What to work on: The listing below must be reproduced in full, exactly as written.

Stored data below:

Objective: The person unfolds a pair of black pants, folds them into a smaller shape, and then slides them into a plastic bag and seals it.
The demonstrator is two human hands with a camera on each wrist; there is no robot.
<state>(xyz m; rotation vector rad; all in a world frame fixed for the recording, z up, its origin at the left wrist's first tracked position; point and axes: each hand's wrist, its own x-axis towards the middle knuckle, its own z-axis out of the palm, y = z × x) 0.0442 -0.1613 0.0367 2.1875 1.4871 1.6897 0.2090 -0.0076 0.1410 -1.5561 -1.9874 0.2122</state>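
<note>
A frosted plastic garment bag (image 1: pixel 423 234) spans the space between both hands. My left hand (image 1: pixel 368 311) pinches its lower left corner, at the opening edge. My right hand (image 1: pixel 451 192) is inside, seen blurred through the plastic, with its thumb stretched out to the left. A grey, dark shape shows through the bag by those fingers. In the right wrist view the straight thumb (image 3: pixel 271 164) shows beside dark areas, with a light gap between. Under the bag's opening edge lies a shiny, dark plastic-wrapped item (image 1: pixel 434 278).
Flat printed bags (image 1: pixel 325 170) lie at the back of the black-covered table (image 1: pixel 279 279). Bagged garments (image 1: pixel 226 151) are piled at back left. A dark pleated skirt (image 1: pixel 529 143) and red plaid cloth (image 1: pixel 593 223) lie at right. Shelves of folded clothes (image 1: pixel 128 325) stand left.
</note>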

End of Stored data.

Task output:
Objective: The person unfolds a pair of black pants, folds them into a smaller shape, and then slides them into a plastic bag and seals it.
The demonstrator is two human hands with a camera on each wrist; there is no robot.
<state>(xyz m; rotation vector rad; all in a world frame fixed for the recording, z up, its origin at the left wrist's first tracked position; point and axes: each hand's wrist, its own x-axis towards the middle knuckle, its own z-axis out of the palm, y = z × x) 0.0442 -0.1613 0.0367 2.1875 1.4871 1.6897 0.2090 -0.0076 0.1410 -1.5561 -1.9874 0.2122</state>
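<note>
A frosted plastic garment bag (image 1: pixel 423 234) spans the space between both hands. My left hand (image 1: pixel 368 311) pinches its lower left corner, at the opening edge. My right hand (image 1: pixel 451 192) is inside, seen blurred through the plastic, with its thumb stretched out to the left. A grey, dark shape shows through the bag by those fingers. In the right wrist view the straight thumb (image 3: pixel 271 164) shows beside dark areas, with a light gap between. Under the bag's opening edge lies a shiny, dark plastic-wrapped item (image 1: pixel 434 278).
Flat printed bags (image 1: pixel 325 170) lie at the back of the black-covered table (image 1: pixel 279 279). Bagged garments (image 1: pixel 226 151) are piled at back left. A dark pleated skirt (image 1: pixel 529 143) and red plaid cloth (image 1: pixel 593 223) lie at right. Shelves of folded clothes (image 1: pixel 128 325) stand left.
</note>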

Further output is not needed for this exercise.